Regardless of this, digital analysis - available since 1990 - revealed that linguistic sexism is systematic.
It is a topic that Cameron's next book, Language, Sexism and Misogynyshe will tackle by the end of the year. She anticipates: the book also deals with mansplaining, by 'manterruption' and the "default masculine assumptions embedded in the grammar of many languages, such as the tradition of referring to a hypothetical artist or scientist as 'he', or the fact that, in French, a group of 1,000 women and one man will still receive the masculine plural pronoun 'ils'".
We will also consider how we address and refer to women, emphasising their different and unequal status through names, titles, terms of endearment and sexualised insults. Think of women such as Miriam González Durántez criticised for not using her husband's surname (Clegg); women are obliged to specify whether they are Miss or Mrs., while men are simply gentlemen; the term sluts has no male equivalent.
Some books, such as Wordslut by Amanda Montell (2019) e Hags by Victoria Smith (2023), they appreciate the recovery of what had been considered negative terms. Smith is the author of a newsletter entitled 'The OK Karen'. She explains: "When I called my book Hags (Witches) seemed to me an incisive term for 'middle-aged women being vilified'. And since it can be used ironically, we can use it among ourselves even if others use it against us.

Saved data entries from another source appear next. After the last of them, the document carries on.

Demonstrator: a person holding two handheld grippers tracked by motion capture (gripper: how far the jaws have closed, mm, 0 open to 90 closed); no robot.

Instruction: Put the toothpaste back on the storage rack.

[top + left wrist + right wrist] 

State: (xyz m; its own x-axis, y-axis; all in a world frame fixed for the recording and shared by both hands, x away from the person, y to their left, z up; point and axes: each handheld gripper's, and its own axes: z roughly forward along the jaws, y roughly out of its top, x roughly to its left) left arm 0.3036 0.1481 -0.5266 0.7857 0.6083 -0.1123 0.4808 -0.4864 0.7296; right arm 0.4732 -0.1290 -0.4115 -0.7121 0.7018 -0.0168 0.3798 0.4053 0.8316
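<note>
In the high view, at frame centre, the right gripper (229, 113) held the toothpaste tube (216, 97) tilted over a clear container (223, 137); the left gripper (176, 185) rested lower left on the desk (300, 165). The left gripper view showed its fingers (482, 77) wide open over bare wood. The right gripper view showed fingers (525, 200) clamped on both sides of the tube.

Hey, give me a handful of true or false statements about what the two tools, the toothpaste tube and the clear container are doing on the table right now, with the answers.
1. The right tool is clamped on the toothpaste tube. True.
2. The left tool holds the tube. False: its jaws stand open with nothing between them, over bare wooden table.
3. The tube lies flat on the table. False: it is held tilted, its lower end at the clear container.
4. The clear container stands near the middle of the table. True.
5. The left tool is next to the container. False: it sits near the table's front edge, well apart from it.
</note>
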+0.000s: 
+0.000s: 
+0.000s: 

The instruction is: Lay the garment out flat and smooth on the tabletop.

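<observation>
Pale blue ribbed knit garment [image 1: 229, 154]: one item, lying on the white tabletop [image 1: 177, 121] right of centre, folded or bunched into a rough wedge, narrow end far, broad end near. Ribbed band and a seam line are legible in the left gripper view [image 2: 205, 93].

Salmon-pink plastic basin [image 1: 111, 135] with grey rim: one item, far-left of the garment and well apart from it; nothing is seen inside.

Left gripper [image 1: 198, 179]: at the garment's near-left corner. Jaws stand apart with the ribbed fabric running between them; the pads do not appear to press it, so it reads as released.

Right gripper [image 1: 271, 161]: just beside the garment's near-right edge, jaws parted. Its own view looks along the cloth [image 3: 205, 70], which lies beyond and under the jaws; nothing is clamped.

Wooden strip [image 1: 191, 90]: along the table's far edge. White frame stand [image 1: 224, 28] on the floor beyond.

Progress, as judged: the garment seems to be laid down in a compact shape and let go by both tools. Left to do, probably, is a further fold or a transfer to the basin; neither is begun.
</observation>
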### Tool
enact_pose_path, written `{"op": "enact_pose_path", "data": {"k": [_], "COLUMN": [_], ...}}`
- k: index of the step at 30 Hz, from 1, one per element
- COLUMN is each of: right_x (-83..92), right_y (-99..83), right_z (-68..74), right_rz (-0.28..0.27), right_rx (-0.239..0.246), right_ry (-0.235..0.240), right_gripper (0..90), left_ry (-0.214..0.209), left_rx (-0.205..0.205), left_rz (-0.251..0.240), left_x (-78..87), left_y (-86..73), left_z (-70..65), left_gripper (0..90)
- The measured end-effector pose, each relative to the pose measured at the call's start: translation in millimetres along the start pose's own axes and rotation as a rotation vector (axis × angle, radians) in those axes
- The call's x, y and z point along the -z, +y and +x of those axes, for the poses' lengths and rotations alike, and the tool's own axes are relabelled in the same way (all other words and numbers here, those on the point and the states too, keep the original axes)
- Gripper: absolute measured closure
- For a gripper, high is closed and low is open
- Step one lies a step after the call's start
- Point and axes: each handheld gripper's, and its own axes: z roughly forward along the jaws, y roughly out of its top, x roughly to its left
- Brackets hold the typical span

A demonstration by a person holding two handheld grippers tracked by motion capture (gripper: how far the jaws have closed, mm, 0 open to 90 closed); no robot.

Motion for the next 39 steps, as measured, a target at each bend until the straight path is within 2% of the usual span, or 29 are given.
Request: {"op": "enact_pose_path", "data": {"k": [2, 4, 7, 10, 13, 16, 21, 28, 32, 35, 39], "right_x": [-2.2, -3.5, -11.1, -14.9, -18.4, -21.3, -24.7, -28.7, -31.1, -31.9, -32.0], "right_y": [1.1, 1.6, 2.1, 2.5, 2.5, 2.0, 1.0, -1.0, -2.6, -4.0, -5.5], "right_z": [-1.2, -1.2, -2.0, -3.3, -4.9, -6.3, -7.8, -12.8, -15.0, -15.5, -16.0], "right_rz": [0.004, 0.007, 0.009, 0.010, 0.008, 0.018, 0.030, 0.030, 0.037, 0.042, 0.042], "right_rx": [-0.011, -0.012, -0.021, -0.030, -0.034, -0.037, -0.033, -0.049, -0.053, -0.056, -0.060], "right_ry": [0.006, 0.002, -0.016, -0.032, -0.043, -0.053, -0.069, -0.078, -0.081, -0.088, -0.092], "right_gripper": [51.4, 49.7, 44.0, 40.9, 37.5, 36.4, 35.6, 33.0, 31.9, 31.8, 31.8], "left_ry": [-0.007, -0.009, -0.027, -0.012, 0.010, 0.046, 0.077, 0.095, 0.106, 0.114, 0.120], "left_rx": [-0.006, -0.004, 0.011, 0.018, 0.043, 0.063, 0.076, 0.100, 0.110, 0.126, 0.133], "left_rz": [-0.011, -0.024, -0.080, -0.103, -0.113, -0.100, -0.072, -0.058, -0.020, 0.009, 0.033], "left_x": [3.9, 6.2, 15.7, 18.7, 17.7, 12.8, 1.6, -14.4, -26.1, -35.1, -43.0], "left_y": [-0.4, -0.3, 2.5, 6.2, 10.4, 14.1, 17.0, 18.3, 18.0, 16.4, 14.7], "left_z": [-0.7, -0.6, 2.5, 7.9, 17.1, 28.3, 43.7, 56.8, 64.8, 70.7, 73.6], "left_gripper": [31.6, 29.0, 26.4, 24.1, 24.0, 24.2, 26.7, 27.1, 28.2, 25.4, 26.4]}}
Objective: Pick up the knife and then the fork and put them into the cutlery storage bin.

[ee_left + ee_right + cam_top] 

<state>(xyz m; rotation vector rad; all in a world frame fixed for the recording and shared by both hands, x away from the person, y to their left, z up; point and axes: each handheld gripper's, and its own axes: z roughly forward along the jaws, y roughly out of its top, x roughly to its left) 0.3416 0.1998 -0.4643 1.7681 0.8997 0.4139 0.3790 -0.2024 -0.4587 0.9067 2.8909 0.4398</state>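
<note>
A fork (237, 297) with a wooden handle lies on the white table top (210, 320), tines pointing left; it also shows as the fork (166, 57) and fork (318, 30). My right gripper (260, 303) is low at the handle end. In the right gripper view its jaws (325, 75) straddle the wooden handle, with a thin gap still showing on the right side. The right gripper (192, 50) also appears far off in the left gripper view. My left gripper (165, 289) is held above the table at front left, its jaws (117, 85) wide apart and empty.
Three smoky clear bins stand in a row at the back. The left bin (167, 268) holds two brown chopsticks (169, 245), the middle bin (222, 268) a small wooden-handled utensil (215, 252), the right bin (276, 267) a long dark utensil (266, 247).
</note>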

Awareness is important to correct linguistic prejudices. I am part of a generation that is excited to hear granddaughters described as "with leadership skills" while I was once condemned as "bossy". But awareness is only constructive when it reflects social change. The gradual acceptance of 'chair' and 'chairperson' in the 1980s and 1990s had an impact because women actually started occupying those positions.
Nuttall is one of many who claim that trans and non-binary inclusiveness must not come at the expense of the historically marginalised gender and believes in the use of gender-neutral language alongside language representing the feminine (in the phrase 'women and pregnant people', for example).
It cannot be anti-woke to want women to be included.
original article here, translation by Rita Paltrinieri.